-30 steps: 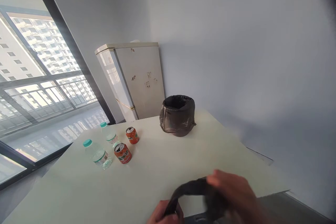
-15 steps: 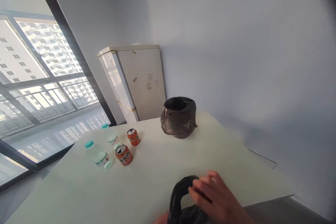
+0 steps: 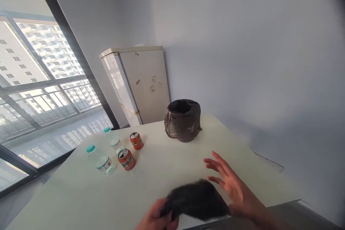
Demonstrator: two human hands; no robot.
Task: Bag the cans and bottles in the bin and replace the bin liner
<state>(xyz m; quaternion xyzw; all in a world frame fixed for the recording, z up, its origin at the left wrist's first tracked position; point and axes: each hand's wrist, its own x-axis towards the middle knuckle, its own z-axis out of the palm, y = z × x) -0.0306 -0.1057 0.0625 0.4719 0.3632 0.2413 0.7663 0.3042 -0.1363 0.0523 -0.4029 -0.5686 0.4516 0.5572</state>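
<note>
White, the table (image 3: 151, 183) stretched across the lower view, a fridge (image 3: 145, 82) beyond its far edge. Near that edge stood the bin (image 3: 184, 124), upright, dark plastic folded over its rim. Over the table's near side was the black bag (image 3: 198, 201) (blurred, its folds hard to read), one end gripped by the curled fingers of the left hand (image 3: 159, 217). Beside its other end, the right hand (image 3: 233, 187) was open, fingers spread. Left of the bin stood two clear bottles (image 3: 101, 161), green-capped, with two orange cans (image 3: 126, 159) just beside them.
</note>
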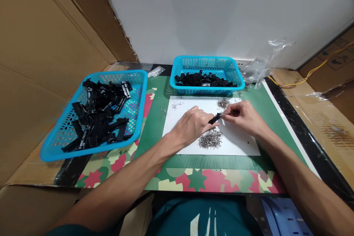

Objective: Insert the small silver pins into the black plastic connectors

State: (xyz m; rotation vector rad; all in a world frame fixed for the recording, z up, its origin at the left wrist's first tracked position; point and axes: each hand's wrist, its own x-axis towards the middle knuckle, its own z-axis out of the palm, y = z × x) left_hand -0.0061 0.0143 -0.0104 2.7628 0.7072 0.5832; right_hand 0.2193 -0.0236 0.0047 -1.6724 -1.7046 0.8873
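Observation:
Between the thumb and fingers of my left hand [195,122] is a small black plastic part [214,118], held above a white sheet [188,149]. My right hand [243,116] pinches a thin metal tool, which looks like tweezers [227,113], its tip at the right end of the part. Just below the hands lies a large pile of tiny silvery metal pieces [210,139]. A smaller pile of similar pieces [222,103] sits behind my right hand's fingertips. A few loose pieces [174,104] are scattered at the sheet's upper left.
On the left stands a blue basket [143,99] of black plastic parts with metal strips. Behind the sheet, another blue basket [179,89] holds black pieces. Clear plastic bags [256,70] lie at the back right. Cardboard [35,62] walls the left side.

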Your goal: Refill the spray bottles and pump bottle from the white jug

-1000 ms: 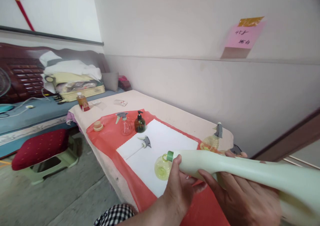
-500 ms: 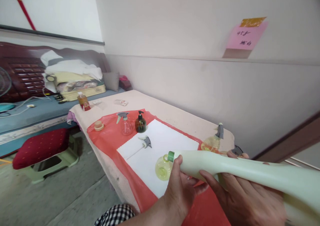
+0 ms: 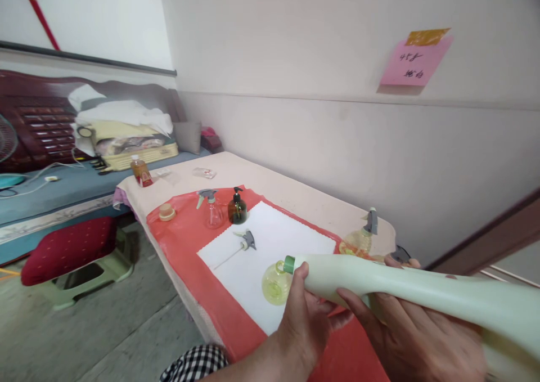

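Observation:
I hold a large pale green bottle (image 3: 422,295) tipped on its side, its green spout at the mouth of a small round yellow bottle (image 3: 275,283) that stands on a white cloth (image 3: 270,247). My left hand (image 3: 301,320) is wrapped round the big bottle's neck just behind the spout. My right hand (image 3: 415,337) grips the bottle's body from below. A grey trigger sprayer head (image 3: 244,240) with its tube lies loose on the cloth beyond the yellow bottle.
A red sheet (image 3: 181,233) covers the table, with a clear spray bottle (image 3: 211,209), a brown pump bottle (image 3: 237,206) and a tape roll (image 3: 166,211). A yellow spray bottle (image 3: 361,237) stands far right. A red stool (image 3: 70,252) sits left. The wall is close behind.

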Available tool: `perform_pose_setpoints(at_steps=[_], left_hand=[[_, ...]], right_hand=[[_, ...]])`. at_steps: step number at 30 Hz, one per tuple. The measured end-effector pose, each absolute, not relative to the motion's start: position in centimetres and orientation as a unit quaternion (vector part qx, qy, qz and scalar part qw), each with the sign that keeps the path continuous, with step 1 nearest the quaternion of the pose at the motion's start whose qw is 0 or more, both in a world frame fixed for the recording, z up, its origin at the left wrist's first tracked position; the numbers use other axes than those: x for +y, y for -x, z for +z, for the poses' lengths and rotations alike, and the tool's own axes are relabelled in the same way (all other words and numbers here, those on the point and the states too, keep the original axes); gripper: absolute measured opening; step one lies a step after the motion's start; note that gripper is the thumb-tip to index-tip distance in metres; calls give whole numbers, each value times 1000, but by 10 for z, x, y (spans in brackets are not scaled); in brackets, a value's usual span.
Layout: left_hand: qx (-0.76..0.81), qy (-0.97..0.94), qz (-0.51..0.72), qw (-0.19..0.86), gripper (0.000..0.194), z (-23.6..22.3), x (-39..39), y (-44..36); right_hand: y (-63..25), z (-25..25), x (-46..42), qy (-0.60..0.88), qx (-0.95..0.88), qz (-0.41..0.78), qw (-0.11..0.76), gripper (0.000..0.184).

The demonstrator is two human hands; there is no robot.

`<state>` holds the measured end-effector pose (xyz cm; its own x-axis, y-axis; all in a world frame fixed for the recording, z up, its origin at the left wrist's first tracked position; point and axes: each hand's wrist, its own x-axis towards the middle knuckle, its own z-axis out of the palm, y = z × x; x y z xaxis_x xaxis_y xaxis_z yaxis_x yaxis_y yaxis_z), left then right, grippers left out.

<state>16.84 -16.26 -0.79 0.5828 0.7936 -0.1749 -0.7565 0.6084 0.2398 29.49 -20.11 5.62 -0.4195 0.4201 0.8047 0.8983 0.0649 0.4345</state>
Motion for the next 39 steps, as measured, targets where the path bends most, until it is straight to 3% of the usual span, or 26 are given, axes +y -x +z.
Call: perform_pose_setpoints(at_steps=[39], left_hand=[[141, -42, 431, 890, 67, -5, -160, -169]], right_hand=[[-296, 57, -202, 466, -693, -495, 240, 43]])
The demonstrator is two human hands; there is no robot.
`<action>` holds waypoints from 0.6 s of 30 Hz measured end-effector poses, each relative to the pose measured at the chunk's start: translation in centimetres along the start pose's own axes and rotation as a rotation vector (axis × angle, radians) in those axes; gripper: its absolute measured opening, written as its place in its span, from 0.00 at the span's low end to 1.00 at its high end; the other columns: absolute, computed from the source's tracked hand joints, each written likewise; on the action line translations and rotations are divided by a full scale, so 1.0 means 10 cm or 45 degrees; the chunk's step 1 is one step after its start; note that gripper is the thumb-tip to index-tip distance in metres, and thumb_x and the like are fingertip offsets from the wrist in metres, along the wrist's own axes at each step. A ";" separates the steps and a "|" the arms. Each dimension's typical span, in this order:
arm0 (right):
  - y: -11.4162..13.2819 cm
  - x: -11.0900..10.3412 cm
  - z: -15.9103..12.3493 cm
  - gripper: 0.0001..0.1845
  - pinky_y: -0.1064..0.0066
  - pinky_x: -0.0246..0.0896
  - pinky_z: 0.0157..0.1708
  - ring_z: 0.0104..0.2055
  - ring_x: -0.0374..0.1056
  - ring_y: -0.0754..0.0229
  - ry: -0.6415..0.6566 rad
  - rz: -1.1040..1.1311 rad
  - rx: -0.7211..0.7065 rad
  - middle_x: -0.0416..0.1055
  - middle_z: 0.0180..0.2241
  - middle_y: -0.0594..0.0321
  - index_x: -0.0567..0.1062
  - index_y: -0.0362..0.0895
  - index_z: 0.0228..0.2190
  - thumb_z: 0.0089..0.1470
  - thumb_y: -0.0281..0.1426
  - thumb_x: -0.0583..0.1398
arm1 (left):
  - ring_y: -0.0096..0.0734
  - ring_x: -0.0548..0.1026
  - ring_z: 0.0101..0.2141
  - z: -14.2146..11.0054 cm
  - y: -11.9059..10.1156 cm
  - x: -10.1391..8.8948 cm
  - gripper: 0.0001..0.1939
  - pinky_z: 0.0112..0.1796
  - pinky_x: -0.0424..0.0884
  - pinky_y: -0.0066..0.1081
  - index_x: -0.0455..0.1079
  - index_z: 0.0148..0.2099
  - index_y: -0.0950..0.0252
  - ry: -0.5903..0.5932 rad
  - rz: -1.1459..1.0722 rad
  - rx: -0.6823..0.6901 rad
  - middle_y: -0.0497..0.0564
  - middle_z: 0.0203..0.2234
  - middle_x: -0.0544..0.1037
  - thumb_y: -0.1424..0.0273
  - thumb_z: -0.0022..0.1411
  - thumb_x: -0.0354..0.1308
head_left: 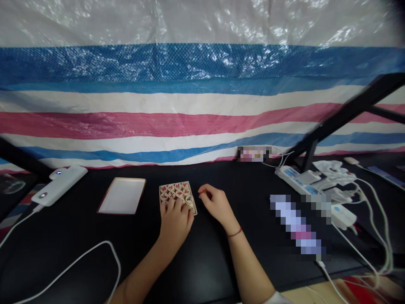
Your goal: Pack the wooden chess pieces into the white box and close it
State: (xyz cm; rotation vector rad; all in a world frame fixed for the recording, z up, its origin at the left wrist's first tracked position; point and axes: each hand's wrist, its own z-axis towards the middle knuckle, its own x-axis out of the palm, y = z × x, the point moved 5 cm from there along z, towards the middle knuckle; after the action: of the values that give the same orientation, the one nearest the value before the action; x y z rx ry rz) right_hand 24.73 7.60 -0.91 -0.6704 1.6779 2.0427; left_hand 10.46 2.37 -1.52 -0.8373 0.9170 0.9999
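Note:
A small open box (160, 198) of xiangqi pieces lies on the black table in the head view. Its round pale pieces (171, 187) stand in rows, most with red characters, and one piece (189, 199) at the right shows a dark character and sits a little higher. My left hand (176, 217) reaches over the box's near side, fingers spread and tips touching the pieces, thumb by the right edge; it covers the nearest ones. Just right of the box, apart from it, my right hand (217, 202) is curled closed. Whatever its fingers may hold is hidden.
Left of the box lies a shallow lid (122, 195), pale inside. A white device (58, 185) with a cable stands at far left. To the right are a blurred-out phone-like object (295, 223), a power strip (297, 179) and tangled white cables (384, 223). A striped sheet (190, 126) hangs behind.

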 end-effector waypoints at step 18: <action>-0.38 -0.45 0.01 0.08 0.72 0.57 0.31 0.26 0.64 0.64 -0.249 -0.306 0.137 0.71 0.32 0.62 0.72 0.44 0.29 0.46 0.27 0.54 | 0.36 0.72 0.41 0.06 0.37 -0.11 0.05 0.43 0.56 0.38 0.73 0.37 0.58 0.102 -0.425 -0.121 0.45 0.33 0.80 0.70 0.63 0.55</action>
State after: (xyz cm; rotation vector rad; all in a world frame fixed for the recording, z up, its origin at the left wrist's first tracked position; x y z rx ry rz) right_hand 30.59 8.37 -1.16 -0.5843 1.5048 1.7759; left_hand 6.80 3.74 -0.84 -1.0776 0.7695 0.7278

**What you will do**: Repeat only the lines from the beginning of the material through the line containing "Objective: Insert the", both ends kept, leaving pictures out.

**Solved problem**:
-30 steps: 
-15 steps: 
+0 steps: 
Demonstrator: two human hands; no robot.
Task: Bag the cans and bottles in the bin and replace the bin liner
<state>(xyz m; quaternion xyzw; all in a world frame fixed for the recording, z up, its origin at the left wrist's first tracked position; point and axes: each hand's wrist, its own x-axis towards the middle knuckle, its own z-axis out of the palm, y = z × x) -0.0306 -0.1057 0.0625 0.4719 0.3632 0.2413 0.7663 0.3042 -0.1363 0.0523 -0.4029 -0.5686 0.4516 0.5572</state>
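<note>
White, the table (image 3: 151, 183) stretched across the lower view, a fridge (image 3: 145, 82) beyond its far edge. Near that edge stood the bin (image 3: 184, 124), upright, dark plastic folded over its rim. Over the table's near side was the black bag (image 3: 198, 201) (blurred, its folds hard to read), one end gripped by the curled fingers of the left hand (image 3: 159, 217). Beside its other end, the right hand (image 3: 233, 187) was open, fingers spread. Left of the bin stood two clear bottles (image 3: 101, 161), green-capped, with two orange cans (image 3: 126, 159) just beside them.
</note>
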
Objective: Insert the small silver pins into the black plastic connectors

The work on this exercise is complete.